Yes there was sleep deprivation, and there were diapers, and my hips never quite went back to their pre-baby configuration.  And now after having given birth to three chubby baby girls, which has necessitated a combined total of four and a half years spent breastfeeding, other parts of me will never be the same either. 

So yes, I can see how someone really could look at me and believe that my babies did indeed change everything.  My body, my time, my heart are just not my own any longer.  Whereas Kevin and I used to see movies and eat out at nice restaurants on the weekends, now we spend our time at home, or with other families.  Sometimes our weekends even involve caring for sick kids or cleaning up messes.  Far from glamorous, we live out our days in community with seven small people who have a lot of needs. 

But I would still argue that it is better, not worse, these changes that have slowly but surely crept into our bones and restructured our hearts.  We love more.  Give more.  Die to self more.  Laugh more.  Live more.

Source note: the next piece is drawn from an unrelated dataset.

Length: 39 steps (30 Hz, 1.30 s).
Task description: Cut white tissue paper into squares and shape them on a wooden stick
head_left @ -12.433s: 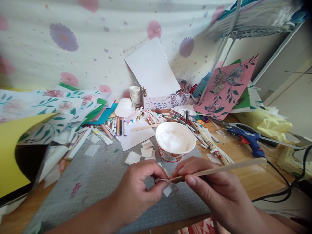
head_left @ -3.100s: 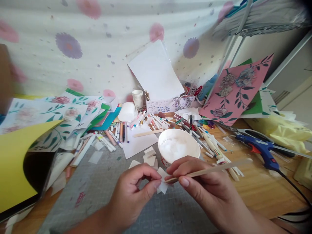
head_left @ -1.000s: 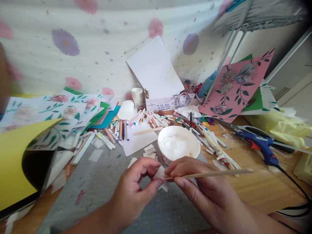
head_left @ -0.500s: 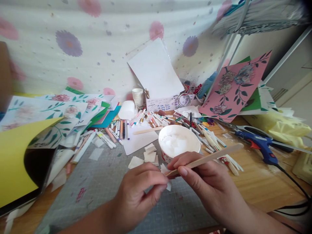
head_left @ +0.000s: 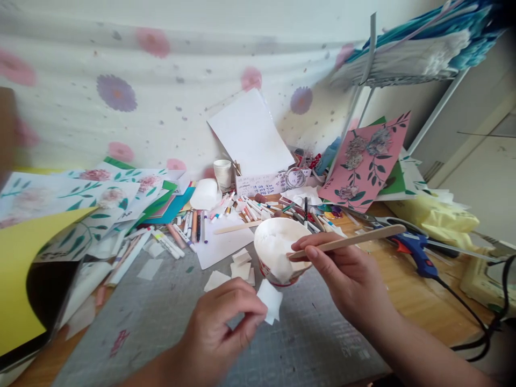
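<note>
My right hand (head_left: 342,274) grips a flat wooden craft stick (head_left: 355,239) between thumb and fingers. The stick's lower end is over the near rim of a white paper tub (head_left: 264,236), beside a whitish lump (head_left: 281,267). White soft material (head_left: 278,236) lies inside the tub. My left hand (head_left: 229,317) is closed in a pinch to the left, apart from the stick. Its fingertips meet the edge of small white paper squares (head_left: 270,301); whether they hold one, I cannot tell. More white squares (head_left: 241,269) lie on the grey cutting mat (head_left: 161,317).
Markers (head_left: 171,243) are scattered behind the tub, with another craft stick (head_left: 237,228) on white paper. A blue glue gun (head_left: 419,255) and its cord lie at right. Flower pictures (head_left: 108,199) and a yellow sheet (head_left: 24,279) stand left, a pink flower card (head_left: 365,166) right.
My right hand has moved the stick away from my left fingers, bringing its lower end over the tub's rim. My left hand stays pinched. The view has shifted slightly.
</note>
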Motion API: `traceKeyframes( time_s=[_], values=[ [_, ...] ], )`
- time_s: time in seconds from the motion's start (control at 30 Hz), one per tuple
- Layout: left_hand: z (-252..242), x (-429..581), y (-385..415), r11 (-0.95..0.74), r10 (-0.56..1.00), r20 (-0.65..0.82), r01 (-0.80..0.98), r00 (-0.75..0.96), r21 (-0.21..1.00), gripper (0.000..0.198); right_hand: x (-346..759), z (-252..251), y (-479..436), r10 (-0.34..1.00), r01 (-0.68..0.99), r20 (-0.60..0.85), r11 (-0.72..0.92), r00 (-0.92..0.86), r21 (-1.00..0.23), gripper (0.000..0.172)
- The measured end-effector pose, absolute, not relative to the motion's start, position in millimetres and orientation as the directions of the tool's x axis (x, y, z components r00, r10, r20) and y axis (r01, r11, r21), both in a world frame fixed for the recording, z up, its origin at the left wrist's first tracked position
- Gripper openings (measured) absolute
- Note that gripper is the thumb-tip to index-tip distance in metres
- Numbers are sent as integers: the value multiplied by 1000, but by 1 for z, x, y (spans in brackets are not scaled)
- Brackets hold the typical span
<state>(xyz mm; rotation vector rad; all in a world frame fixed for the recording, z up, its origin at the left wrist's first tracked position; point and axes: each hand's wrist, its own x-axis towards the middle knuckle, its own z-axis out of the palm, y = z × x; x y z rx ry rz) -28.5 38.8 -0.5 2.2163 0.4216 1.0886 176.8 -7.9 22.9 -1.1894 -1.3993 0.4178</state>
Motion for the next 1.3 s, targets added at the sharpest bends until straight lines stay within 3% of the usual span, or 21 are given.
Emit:
traceKeyframes(
  time_s=[0.2, 0.33, 0.47, 0.57, 0.67, 0.8, 1.03, 1.3],
  values=[
    [-5, -30, 40, -605, 667, 508, -2, 545, 797, 19, 199, 25, 10, 794, 627, 586, 377, 160, -682, 11],
    [-10, -30, 41, -218, 851, 207, -35, 483, 975, 5, 201, 29, 9, 771, 692, 627, 393, 110, -605, 10],
    [-11, -27, 41, 46, 889, 29, -153, 457, 987, 7, 185, 34, -8, 769, 578, 638, 501, 45, -644, 10],
    [-9, -27, 39, 100, 874, 1, -181, 486, 978, 7, 168, 36, -22, 812, 380, 582, 556, -54, -739, 12],
    [-7, -27, 38, 98, 867, 7, -184, 499, 978, 6, 156, 34, -28, 820, 321, 562, 563, -105, -761, 15],
    [-7, -25, 36, 82, 853, 33, -197, 521, 977, 6, 152, 27, -27, 815, 359, 574, 562, -84, -745, 20],
    [-8, -23, 35, 108, 844, 39, -240, 535, 965, 17, 184, 15, -2, 756, 526, 625, 459, 192, -717, 13],
    [-9, -23, 37, 239, 805, -50, -246, 591, 939, 9, 199, 20, 5, 744, 652, 649, 416, 156, -634, 9]
  ],
)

Sadly, it is a well-kept secret that children bring more vibrance, more stability, more grace, and more joy to a marriage.  Because you see, most people prefer to focus on the hardships and sacrifice.  Which, I admit, is a reality--motherhood is difficult, and exhausting, and in-the-trenches much of the time.  But in spite of being right about the challenges of parenthood, those people fail to acknowledge that hardship and sacrifice are merely part of life's landscape either way, and that living out the vocation God has selected for you (in this case, marriage and motherhood) will always, always bring deeper fulfillment and union with Jesus.  Always.  And two individuals growing in holiness and in devotion to God are going to be moving towards a better marriage relationship, too.

The truth is that MOST things related to motherhood are mysteriously absent from the two-dimensional books and articles penned by so-called experts. 

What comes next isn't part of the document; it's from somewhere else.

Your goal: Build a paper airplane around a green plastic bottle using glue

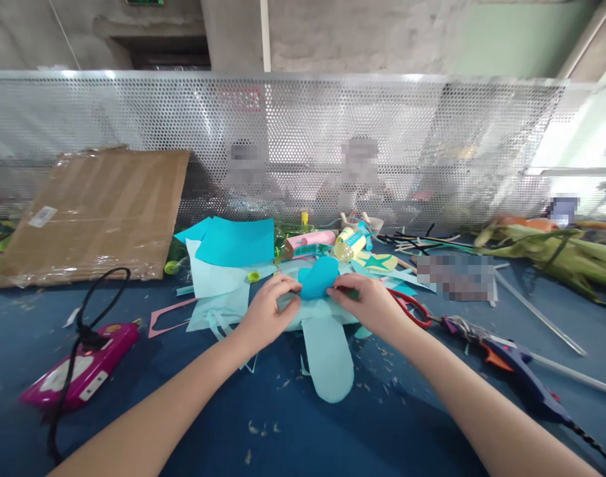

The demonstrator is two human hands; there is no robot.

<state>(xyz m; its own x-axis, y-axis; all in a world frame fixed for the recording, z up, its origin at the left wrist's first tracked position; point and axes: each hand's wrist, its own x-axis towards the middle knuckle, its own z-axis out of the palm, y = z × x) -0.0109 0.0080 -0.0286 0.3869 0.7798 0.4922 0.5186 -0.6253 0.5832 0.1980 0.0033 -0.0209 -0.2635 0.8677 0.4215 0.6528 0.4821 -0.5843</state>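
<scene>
In the middle of the head view, a bright blue rounded cut-out [320, 277], of paper or thin foam, stands slightly curved. My left hand [271, 308] pinches its left edge between thumb and fingers. At its lower right edge, the fingertips of my right hand [366, 301] are closed on it. Below it, a light blue strip with a rounded end [330, 361] points toward me on the table. More light blue sheets [220, 308] lie under and beside my left hand. Red-handled scissors [416, 308] rest next to my right wrist, partly hidden by it.
A glue gun [516, 371] lies at right, a magenta power strip [87, 368] at left. Behind are blue sheets [240, 242], a pink bottle [310, 244] and a yellow one [350, 244]. Wrapped cardboard [104, 212] leans on the perforated metal screen [303, 119]; people show faintly through it.
</scene>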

They don't even begin to capture the horror of a child with the stomach flu, for example, nor do they have any guidance for people who have been called by God to adopt four children with traumatic pasts from a developing country. 

They have nothing to say to the mother who will sit in a waiting room while her four-year-old daughter has open heart surgery, or to the woman who will experience two miscarriages

They fail to address the joys and struggles of being open to life, and consequently open to the attention of strangers--both good and bad--that you receive as a result. 

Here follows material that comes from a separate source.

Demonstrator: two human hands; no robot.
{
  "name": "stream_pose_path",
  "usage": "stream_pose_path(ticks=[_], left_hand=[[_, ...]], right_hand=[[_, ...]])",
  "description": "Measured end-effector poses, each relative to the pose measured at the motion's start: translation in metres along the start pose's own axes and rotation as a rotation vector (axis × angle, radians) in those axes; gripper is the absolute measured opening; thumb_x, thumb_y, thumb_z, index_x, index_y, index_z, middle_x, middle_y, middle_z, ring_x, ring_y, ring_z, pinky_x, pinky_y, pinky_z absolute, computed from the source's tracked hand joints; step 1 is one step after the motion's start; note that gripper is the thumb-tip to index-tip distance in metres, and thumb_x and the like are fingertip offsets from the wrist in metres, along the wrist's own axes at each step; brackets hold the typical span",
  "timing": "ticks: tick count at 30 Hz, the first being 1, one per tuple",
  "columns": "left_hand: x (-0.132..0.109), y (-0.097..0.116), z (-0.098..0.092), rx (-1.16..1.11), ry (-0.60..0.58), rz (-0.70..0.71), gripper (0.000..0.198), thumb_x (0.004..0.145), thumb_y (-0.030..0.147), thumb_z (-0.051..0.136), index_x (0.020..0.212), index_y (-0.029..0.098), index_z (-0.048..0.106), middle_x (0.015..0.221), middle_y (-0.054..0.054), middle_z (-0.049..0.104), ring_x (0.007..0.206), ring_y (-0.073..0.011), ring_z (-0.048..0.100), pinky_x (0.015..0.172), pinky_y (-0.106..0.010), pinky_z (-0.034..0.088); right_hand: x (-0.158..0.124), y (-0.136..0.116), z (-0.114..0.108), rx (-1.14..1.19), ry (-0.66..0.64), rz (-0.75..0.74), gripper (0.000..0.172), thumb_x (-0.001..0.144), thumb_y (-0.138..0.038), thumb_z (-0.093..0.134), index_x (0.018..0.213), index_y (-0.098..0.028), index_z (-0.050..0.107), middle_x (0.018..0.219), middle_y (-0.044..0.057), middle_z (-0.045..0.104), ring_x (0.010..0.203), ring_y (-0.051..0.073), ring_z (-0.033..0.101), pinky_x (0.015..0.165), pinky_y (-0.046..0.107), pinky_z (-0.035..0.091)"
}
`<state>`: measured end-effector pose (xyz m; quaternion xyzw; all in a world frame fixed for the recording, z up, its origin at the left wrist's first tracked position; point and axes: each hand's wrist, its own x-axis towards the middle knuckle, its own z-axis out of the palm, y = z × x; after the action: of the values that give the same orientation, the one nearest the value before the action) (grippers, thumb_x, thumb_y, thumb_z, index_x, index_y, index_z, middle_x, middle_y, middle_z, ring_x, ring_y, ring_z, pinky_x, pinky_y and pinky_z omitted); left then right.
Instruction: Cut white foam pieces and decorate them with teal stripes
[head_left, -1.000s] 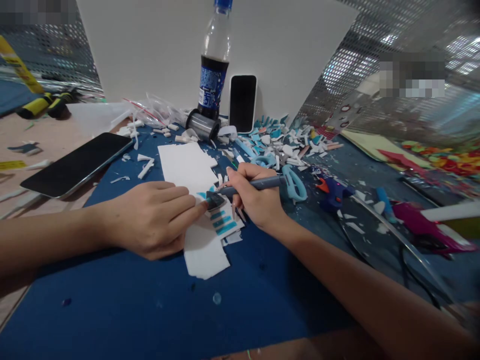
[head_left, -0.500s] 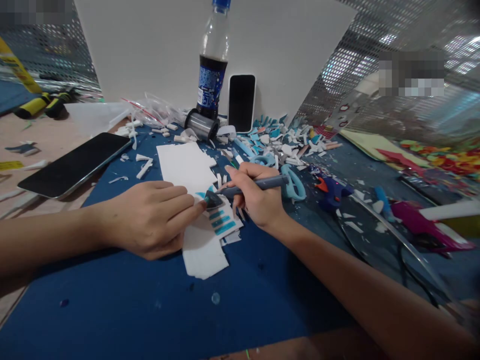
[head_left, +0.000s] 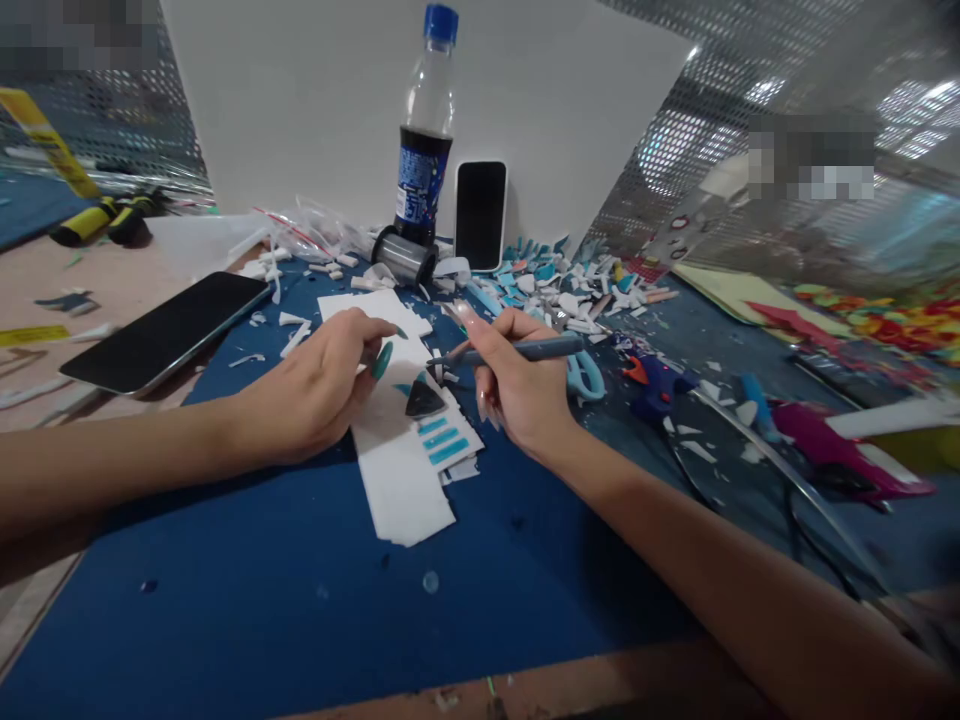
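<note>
In my right hand (head_left: 525, 385) is a slim grey pen (head_left: 544, 348), its tip pointing left above a white sheet (head_left: 409, 500). My left hand (head_left: 319, 385) is raised over the sheet's left edge, thumb and fingers apart with long teal nails, holding nothing. Between the hands, a small dark triangular piece (head_left: 425, 399) lies on the white sheet, with a bit of blue showing beside it. Just below it, a white piece with blue stripes (head_left: 444, 440) overlaps the sheet's right edge. Light-blue scissors handles (head_left: 586, 377) show behind my right hand.
A dark phone (head_left: 165, 330) lies at left. Behind stand a cola bottle (head_left: 424, 180), a spool (head_left: 405, 257) and an upright phone (head_left: 481, 215). Blue and white scraps (head_left: 555, 285) are heaped at the back. At right are a dark-blue glue gun (head_left: 660, 385) and a magenta tool (head_left: 840, 450).
My left hand has let go of the dark triangular piece and moved up and left, its fingers opening. The pen tip has lifted away from the piece.
</note>
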<state>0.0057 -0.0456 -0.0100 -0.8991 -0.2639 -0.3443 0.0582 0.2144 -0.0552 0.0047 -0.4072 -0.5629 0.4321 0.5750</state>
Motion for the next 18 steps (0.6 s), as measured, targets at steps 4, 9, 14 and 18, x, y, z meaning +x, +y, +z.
stream_pose_path(ticks=[4,9,14,18], left_hand=[[-0.004,-0.004,0.004,-0.049,-0.155,-0.13,0.034,0.093,0.01,0.032,0.124,0.008,0.044,0.099,-0.013,0.06,0.089,-0.0195,0.063,0.072,-0.029,0.054],[-0.007,-0.006,0.001,-0.087,-0.082,-0.087,0.041,0.096,0.018,0.035,0.136,0.008,0.032,0.093,-0.01,0.066,0.08,-0.015,0.066,0.068,-0.023,0.053],[-0.001,-0.001,0.0,-0.073,0.001,-0.009,0.035,0.098,0.021,0.035,0.131,0.008,0.034,0.087,-0.01,0.069,0.077,-0.0147,0.068,0.066,-0.024,0.054],[0.001,0.003,-0.001,-0.066,-0.004,0.007,0.034,0.098,0.018,0.035,0.13,0.007,0.036,0.087,-0.011,0.071,0.078,-0.0148,0.07,0.066,-0.022,0.055]], right_hand=[[-0.002,0.0,0.001,0.091,-0.046,0.001,0.039,0.079,-0.046,0.064,0.056,-0.02,0.046,0.038,-0.006,0.052,0.027,0.006,0.042,0.028,0.018,0.032],[-0.007,-0.008,0.004,0.138,-0.123,-0.002,0.033,0.08,-0.046,0.058,0.065,-0.017,0.061,0.045,-0.002,0.06,0.031,0.008,0.051,0.03,0.02,0.039],[-0.01,-0.013,0.009,0.093,-0.16,0.04,0.033,0.079,-0.047,0.061,0.063,-0.018,0.058,0.043,-0.004,0.058,0.03,0.007,0.049,0.031,0.018,0.04],[-0.011,-0.013,0.011,0.082,-0.214,0.031,0.035,0.08,-0.048,0.063,0.064,-0.017,0.057,0.046,-0.004,0.06,0.032,0.007,0.051,0.033,0.017,0.042]])
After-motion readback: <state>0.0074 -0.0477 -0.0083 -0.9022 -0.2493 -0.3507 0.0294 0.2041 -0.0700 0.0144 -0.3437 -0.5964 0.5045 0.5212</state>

And they definitely don't touch on owning a big 15-passenger van or on what you're supposed to do when you and your seven kids are stranded by the side of the highway, because the aforementioned van has been rendered out-of-commission.

Much of contemporary thought on life and parenthood has nothing to say to a woman like me.  And perhaps this is why I've not spent a lot of (read: any) time perusing the subject's best-sellers.  Instead I've found my inspiration and direction from God and the Church's teachings, from the great papal encyclicals like Humane Vitae and Mulieris Dignitatum and Familiaris Consortio, and from books like Cormac Burke's Covenanted Happiness (presently out of print, but worth finding if you can.  You can also read it in its entirety, for free, here). 

Timeless truths (as opposed to pop-culture advice and modern-day commentary) about what it means to be a woman and a mother give me hope and passion for the future, and faith to get through the day.  Because the reality is that my life just doesn't make sense outside of the paradigm of vocation.  And vocation is just a fancy way of saying that I am chosen by God for a specific purpose, and doing my very best to live that out--suffering and all--because it brings me closer to Jesus.  Things may be hard, my children may occasionally be a disaster, my home may be chaotic from time to time, but I am participating with God in the very shaping of souls, a most meaningful work. 

Whether the books tell me that or not.